Explicit gc() (a full collection with the default auto stack-scan mode) skipped the conservative native-stack scan: gc/roots.rs::conservative_stack_scan_decision_for maps AutoSkipDisabled. At a gc() callsite, live module-init/top-level locals can be held only on the native stack — neither the precise shadow-stack roots nor the module-var scanners cover them — so the collector reclaimed the whole object graph and later field reads returned dangling-pointer garbage. Silent corruption, no crash:

const keep = { nested: { deep: "leaf-string-4916" } };
gc();
console.log(keep.nested.deep); // garbage (reused string memory, e.g. "globalThis")

Fix

  • gc/roots.rs: new ManualGcScanGuard — pins the Full conservative scan for the duration of a manual collection, only when no per-thread override is already pinned.
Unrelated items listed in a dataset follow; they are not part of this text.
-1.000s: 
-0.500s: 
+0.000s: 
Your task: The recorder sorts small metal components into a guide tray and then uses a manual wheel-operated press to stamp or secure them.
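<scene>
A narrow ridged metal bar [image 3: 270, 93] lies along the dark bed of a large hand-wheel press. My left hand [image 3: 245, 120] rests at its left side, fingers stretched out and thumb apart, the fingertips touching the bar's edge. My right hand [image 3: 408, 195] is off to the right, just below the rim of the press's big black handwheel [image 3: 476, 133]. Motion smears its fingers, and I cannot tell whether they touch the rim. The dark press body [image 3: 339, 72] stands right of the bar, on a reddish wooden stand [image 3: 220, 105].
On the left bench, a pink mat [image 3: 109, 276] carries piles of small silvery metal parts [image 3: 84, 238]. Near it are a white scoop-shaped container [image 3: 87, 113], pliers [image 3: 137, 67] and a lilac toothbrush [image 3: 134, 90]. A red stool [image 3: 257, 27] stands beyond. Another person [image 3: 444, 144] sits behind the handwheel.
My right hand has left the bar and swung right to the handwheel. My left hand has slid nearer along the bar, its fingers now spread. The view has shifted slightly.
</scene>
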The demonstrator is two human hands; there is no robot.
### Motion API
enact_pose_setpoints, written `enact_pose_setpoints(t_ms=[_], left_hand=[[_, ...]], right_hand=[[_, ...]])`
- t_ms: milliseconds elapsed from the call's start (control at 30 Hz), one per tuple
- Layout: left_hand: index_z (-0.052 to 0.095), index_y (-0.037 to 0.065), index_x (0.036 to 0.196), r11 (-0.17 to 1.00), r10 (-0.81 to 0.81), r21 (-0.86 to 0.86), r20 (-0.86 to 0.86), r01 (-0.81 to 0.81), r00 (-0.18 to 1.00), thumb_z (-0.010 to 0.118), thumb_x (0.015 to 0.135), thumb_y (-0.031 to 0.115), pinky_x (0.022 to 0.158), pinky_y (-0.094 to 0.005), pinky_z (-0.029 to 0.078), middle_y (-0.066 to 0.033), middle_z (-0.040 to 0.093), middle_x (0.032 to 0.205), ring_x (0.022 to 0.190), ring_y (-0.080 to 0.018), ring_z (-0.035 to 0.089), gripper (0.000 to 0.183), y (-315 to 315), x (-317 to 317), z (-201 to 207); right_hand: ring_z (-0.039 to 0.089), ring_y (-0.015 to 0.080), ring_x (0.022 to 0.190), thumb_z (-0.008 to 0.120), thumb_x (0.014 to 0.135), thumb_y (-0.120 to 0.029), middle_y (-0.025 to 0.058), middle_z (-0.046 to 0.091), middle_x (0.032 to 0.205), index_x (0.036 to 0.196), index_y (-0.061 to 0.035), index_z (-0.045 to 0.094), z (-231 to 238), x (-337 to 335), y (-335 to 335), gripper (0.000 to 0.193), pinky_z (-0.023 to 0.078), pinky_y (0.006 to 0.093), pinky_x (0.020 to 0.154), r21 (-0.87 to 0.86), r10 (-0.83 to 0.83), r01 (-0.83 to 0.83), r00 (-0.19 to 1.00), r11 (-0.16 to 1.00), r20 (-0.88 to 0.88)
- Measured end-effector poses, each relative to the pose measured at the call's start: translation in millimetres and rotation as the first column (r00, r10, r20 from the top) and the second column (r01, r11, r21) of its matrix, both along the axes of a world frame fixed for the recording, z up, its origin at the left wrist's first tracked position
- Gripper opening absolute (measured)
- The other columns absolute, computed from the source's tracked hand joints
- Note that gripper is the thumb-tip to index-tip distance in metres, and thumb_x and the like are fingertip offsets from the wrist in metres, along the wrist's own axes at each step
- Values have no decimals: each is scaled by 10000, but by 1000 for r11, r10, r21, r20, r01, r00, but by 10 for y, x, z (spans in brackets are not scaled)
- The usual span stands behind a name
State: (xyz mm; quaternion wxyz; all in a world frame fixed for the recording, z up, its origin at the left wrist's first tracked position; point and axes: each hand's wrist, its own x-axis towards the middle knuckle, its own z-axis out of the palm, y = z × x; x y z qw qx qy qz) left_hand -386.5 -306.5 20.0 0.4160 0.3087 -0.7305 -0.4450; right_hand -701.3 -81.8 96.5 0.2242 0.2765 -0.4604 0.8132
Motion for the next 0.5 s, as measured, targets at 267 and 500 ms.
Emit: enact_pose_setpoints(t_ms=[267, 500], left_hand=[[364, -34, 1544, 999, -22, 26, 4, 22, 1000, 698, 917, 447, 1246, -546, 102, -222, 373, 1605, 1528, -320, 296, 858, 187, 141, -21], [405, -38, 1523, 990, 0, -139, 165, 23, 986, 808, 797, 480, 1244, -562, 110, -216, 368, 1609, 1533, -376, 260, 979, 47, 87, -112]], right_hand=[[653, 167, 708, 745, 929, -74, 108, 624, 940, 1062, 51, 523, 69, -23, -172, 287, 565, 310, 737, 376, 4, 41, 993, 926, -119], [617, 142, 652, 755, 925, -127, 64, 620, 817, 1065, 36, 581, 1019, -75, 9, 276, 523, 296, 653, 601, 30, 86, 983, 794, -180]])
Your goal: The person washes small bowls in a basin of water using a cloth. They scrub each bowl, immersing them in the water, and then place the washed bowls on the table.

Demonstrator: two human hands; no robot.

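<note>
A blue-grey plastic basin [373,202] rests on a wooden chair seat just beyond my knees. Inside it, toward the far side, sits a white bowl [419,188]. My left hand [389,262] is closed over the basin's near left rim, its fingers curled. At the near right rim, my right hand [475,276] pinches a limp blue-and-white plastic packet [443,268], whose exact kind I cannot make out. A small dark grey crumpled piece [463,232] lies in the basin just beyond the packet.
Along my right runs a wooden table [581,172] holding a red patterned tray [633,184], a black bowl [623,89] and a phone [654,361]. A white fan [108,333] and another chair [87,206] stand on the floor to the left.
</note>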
The GC unit tests pin Auto inside their controlled-root scopes (so forced collections still reclaim objects held only as native-stack test locals) and keep working unchanged; an explicit PERRY_CONSERVATIVE_STACK_SCAN env value beats any override either way, so the bisection escape hatch is intact.
  • gc/policy.rs: both manual-collect paths — direct js_gc_collect and the deferred-flush Collect(Manual) arm — now share one manual_gc_collect_now() helper that engages the guard (they previously duplicated the weakref + collect sequence).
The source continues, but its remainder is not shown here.